Flibanserin is proving to be a hot topic in the press. The drug was originally developed as an anti-depressant, but turned out to be an effective libido booster for women. Now it is at the centre of a heated debate about whether female sexual dysfunction really exists.

Cynics say that female sexual dysfunction is a term made up by drug companies in order to sell more medicines. They argue that there is no way a pill can help women to overcome the psychological problems that often result in a low sex drive.
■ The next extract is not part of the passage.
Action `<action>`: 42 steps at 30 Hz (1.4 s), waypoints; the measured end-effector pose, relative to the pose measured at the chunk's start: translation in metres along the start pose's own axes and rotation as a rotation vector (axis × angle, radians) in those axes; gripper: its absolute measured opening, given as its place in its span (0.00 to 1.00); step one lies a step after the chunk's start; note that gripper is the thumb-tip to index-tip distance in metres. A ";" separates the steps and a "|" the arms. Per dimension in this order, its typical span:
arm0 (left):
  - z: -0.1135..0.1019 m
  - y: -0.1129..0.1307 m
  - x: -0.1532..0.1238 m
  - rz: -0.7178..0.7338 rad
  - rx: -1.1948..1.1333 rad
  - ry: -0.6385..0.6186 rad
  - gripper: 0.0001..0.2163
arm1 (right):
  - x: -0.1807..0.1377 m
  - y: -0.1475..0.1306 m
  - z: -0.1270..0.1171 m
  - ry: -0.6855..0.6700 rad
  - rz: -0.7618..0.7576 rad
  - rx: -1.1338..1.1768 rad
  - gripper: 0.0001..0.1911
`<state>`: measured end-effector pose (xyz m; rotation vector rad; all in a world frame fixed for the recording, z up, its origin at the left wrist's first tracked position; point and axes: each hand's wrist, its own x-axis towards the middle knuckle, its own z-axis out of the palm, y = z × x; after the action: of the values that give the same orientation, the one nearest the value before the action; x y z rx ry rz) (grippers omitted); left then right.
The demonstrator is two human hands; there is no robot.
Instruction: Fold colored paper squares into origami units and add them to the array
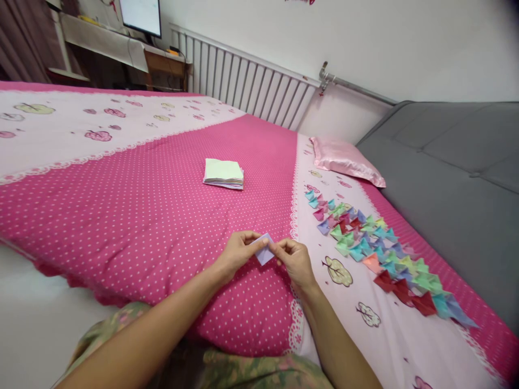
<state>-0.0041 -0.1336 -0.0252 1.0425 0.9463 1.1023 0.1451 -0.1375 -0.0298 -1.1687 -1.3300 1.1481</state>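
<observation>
Head view: I find the lilac paper (264, 256) just below the middle of the frame, above the pink bedspread (162, 221), turned like a diamond with one corner toward the bottom of the frame.
Left hand: this hand (236, 253) grips the paper from its left side, thumb laid on the face, fingers curled behind.
Right hand: that hand (298, 262) closes its fingertips on the paper's right edge; I cannot tell how much is tucked under them.
Folds: too small for me to read, so I can't say which layers are joined.
Handling: I'd keep the left thumb as the anchor and let the right fingertips do the shaping, matching edges before any pressing. Held in the air over soft bedding, the paper probably needs a firm pinch along each crease; too hard a tug could skew a corner.
Paper stack: a pile of square sheets (223, 169), pale green on top, lies above the hands, near the frame's centre.
Folded pieces: many small coloured paper shapes (362, 250) sit in slanting rows at the right of the frame, apart from the right hand.
Farther out: a pink pillow (344, 162) at upper right, a screen (141, 15) at upper left.
</observation>
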 end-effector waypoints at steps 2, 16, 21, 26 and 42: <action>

These problems include depression, stress at work or relationship problems. Among this camp of cynics is the filmmaker Liz Canning. Canning made a film called Orgasm Inc to uncover the truth behind what she suspects to be a ‘made up disease.’

Double standards?

On the other side of the debate, some experts have leapt to the defence of the FSD label. In the Washington Post last week, the journalist Katrina Vanden Heuvel exclaimed: “let’s get one thing straight... the discovery of pink Viagra is not disease mongering.”

Heuvel went on to argue that criticism of Flibanserin is a case of double standards. When Viagra was first released, she correctly points out, there was great fanfare and the drug was celebrated as a valuable to tool for older men around the world. Conversely, Flibanserin is being treated with suspicion. Heuvel argues that we are aware that many women suffer from low libido, so why, if an effective treatment can help some of these women, would we reject it?

The general consensus among health experts seems to be that female sexual dysfunction is a valid and real condition. However they concede that unlike male sexual dysfunction – which can be identified by the lack of ability to achieve erection – FSD is not easily measured. It is a complicated condition that can be caused by a variety of factors.